Russischer Marineverband auf Weg nach Syrien
Lawrow sagte vor der Abreise nach Lausanne, er wolle keine neuen Initiativen zur Beilegung des Konflikts präsentieren, sondern auf die Umsetzung vorheriger UN-Resolutionen sowie der letzten Vereinbarung mit den USA für eine Waffenruhe dringen. Seit deren Zusammenbruch wurden im Osten Aleppos laut der oppositionsnahen Syrischen Beobachtungsstelle für Menschenrechte mehr als 370 Menschen durch syrische und russische Luftangriffe getötet. Unterdessen sind russische Kriegsschiffe unter Führung des Flugzeugträgers "Admiral Kusnezow" in Richtung syrischer Küste ausgelaufen. Moskauer Medien zufolge will Russland seinen einzigen Flugzeugträger in den nächsten Monaten zur Unterstützung der Luftangriffe in Syrien einsetzen.
Türkei will bei Offensive auf Mossul helfen
Der türkische Präsident Recep Tayyip Erdogan kündigte derweil an, sein Außenminister Mevlüt Cavusoglu werde in Lausanne einen Vorschlag für eine Beteiligung der türkischen Truppen an der geplanten Offensive auf die nordirakische Stadt Mossul präsentieren. Die irakische Regierung lehnt eine Beteiligung der Türkei an dem Einsatz zur Befreiung der letzten Hochburg der Dschihadistenmiliz "Islamischer Staat" (IS) im Irak allerdings ab.
Waffenruhe hielt nur wenige Tage
Für Syrien hatten Kerry und Lawrow Mitte September eine landesweite Feuerpause zwischen Rebellen und Regierungstruppen ausgehandelt, doch war diese nach nur wenigen Tagen wieder zerbrochen. Am 22. September starteten die syrischen Regierungstruppen mit Unterstützung der russischen Luftwaffe eine neue Offensive in Aleppo, um die seit Jahren geteilte Großstadt wieder vollständig unter ihre Kontrolle zu bringen. Mehrere westliche Staaten haben Moskau wegen der massiven Luftangriffe auf Wohngebiete und Krankenhäuser "Kriegsverbrechen" vorgeworfen.

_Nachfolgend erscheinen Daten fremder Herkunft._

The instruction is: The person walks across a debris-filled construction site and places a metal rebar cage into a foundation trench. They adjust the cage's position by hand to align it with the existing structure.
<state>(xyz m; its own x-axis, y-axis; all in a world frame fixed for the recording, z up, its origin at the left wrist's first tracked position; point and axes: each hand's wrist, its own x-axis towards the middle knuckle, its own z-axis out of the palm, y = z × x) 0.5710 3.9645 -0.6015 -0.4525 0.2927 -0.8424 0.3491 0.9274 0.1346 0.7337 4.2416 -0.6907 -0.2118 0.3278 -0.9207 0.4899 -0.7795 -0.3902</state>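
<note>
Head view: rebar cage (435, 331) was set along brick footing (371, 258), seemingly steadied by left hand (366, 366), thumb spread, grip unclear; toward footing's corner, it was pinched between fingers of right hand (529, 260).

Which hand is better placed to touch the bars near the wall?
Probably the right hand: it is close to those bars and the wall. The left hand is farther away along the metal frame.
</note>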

In dem seit fünf Jahren andauernden Krieg in Syrien sind nach Schätzungen der Syrischen Beobachtungsstelle für Menschenrechte bereits mehr als 290.000 Menschen ums Leben gekommen. Nach Caritas-Angaben sind es mindestens 470.000 Todesopfer, davon 70.000 wegen unzureichender medizinischer Versorgung. Beinahe fünf Millionen Syrer sind vor Gewalt ins Ausland geflohen. Realistische Schätzungen sind wegen des fehlenden Zugangs zum Land kaum möglich.